HISTORY2 - How Arizona Got its Shape
In my first group of history articles on this blog, I want to provide a
flavor of my recent writing that I collected and self-published in three
electronic books available for reading on my website, ringbrothershistory.com, under “Bob’s Projects.” This article is adapted from Arizona
Reflections - Living History from the Grand Canyon State.

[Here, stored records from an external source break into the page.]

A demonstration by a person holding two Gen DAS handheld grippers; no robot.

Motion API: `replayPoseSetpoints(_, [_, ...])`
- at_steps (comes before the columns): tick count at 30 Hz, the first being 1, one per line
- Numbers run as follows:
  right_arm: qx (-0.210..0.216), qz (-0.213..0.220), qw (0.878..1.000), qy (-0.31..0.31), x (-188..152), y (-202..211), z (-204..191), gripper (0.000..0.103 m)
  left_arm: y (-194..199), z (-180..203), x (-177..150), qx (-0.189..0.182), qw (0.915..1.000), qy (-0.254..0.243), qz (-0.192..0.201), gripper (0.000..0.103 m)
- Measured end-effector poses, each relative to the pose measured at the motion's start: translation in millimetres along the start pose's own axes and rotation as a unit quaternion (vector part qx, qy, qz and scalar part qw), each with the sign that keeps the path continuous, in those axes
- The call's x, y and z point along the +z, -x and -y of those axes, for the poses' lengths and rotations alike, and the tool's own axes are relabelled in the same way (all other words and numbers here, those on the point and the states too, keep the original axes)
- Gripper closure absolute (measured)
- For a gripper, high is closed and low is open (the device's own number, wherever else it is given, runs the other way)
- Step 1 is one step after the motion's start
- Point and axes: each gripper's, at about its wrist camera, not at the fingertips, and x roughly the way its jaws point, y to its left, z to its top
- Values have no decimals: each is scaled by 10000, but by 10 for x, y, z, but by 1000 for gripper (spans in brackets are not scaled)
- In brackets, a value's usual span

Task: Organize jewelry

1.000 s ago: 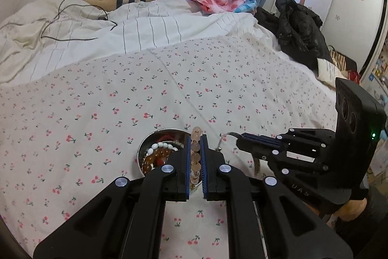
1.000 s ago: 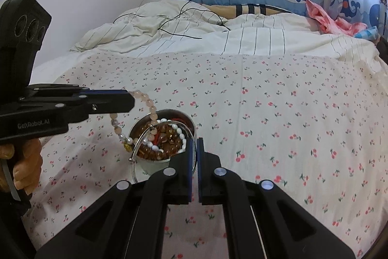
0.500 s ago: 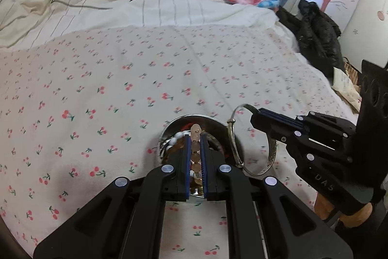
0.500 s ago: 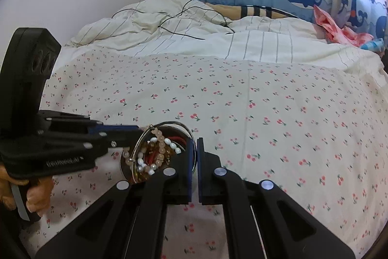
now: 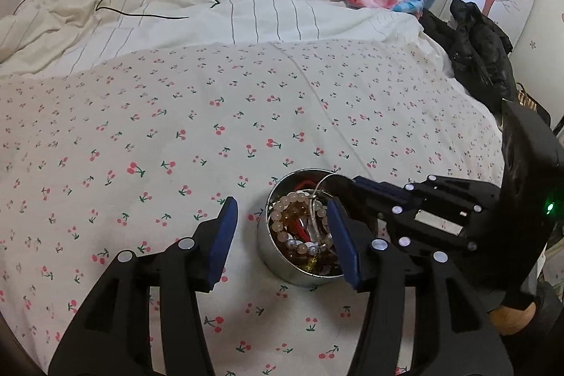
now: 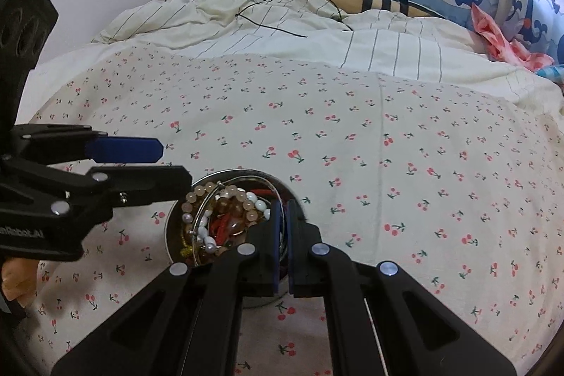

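Steel tin (image 5: 282, 265) of jewelry sits on the cherry-print bedsheet (image 5: 246, 115). Over it, the left hand-held gripper (image 5: 282, 217) has just been opening, nothing between its pads. The right hand-held gripper (image 6: 283, 228), closed on the silver bangle (image 6: 201, 217), hangs at the tin's rim; releasing there could snag the beads or tip the tin. Count: one tin, one bangle, two grippers.
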Motion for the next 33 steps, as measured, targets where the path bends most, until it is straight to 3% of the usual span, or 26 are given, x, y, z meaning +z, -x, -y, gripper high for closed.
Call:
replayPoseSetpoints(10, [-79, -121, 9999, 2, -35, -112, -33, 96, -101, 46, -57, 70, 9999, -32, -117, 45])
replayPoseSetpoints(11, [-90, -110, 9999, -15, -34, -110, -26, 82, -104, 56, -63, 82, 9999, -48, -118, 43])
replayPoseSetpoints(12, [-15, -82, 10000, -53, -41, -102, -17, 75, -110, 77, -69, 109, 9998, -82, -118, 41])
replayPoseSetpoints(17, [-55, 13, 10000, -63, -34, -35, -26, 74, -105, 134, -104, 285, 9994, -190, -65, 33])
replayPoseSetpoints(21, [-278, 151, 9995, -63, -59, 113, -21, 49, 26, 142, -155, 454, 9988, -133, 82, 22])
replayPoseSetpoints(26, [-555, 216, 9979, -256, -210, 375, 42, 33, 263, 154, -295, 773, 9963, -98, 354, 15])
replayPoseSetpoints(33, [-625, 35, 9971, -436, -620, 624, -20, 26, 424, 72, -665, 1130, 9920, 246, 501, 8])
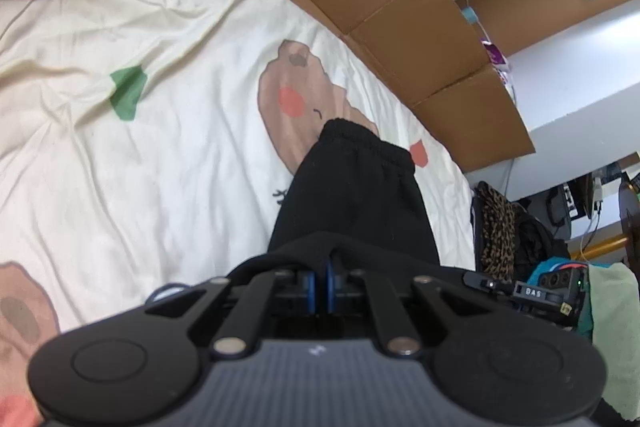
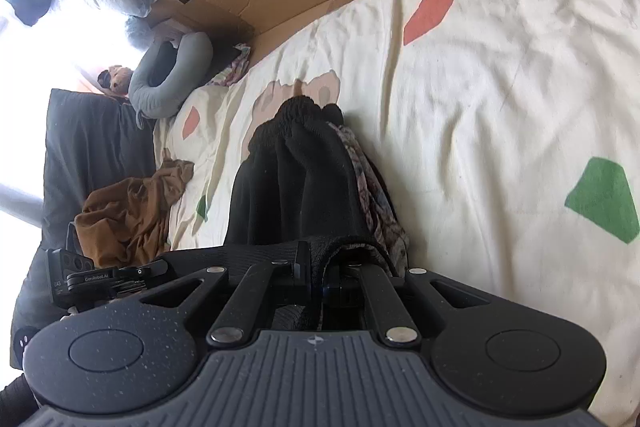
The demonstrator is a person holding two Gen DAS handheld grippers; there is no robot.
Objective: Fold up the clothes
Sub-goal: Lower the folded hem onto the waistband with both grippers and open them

On February 24, 1863 President
Abraham Lincoln signed legislation dividing the New Mexico Territory into two
approximately equal pieces, creating the Arizona Territory out of the western
half. But did you know that for years
leading up to Lincoln’s action, most proposals to create a separate Arizona
Territory wanted to do it out of New Mexico Territory’s southern half?
The Shape We Know Today
The story begins in 1845 when the
United States annexed the Republic of Texas as a state. At the time, Texas claimed lands to the west
that included much of present day New Mexico.
At the end of the
Mexican-American War in 1848, Mexico ceded vast southwestern lands to the
United States. In 1850 The U.S. Congress
established the New Mexico Territory - including parts of present-day Arizona,
Nevada, and Colorado - and settled the eastern boundary of New Mexico at 103
degrees west longitude. Congress also
admitted California as a state, with its eastern boundary along the Colorado
River, and created a new Utah Territory.
To secure land for a southern
transcontinental railroad, the U.S. negotiated with Mexico for the Gadsden
Purchase of 1854, adding the southern part of present-day Arizona and the
southwestern part of present-day New Mexico (Mesilla Valley) to the New Mexico
Territory.
The lower part of the New Mexico
Territory was largely dominated by Anglos from Texas, with the upper portion
largely under the control of a large Mexican population. (Arizona was very sparsely populated compared
to New Mexico.) Settlers in the southern
New Mexico Territory felt that they were discriminated against by the northern
portion, and complained of a lack of representation in the territorial
legislature and no protection from Indian raids.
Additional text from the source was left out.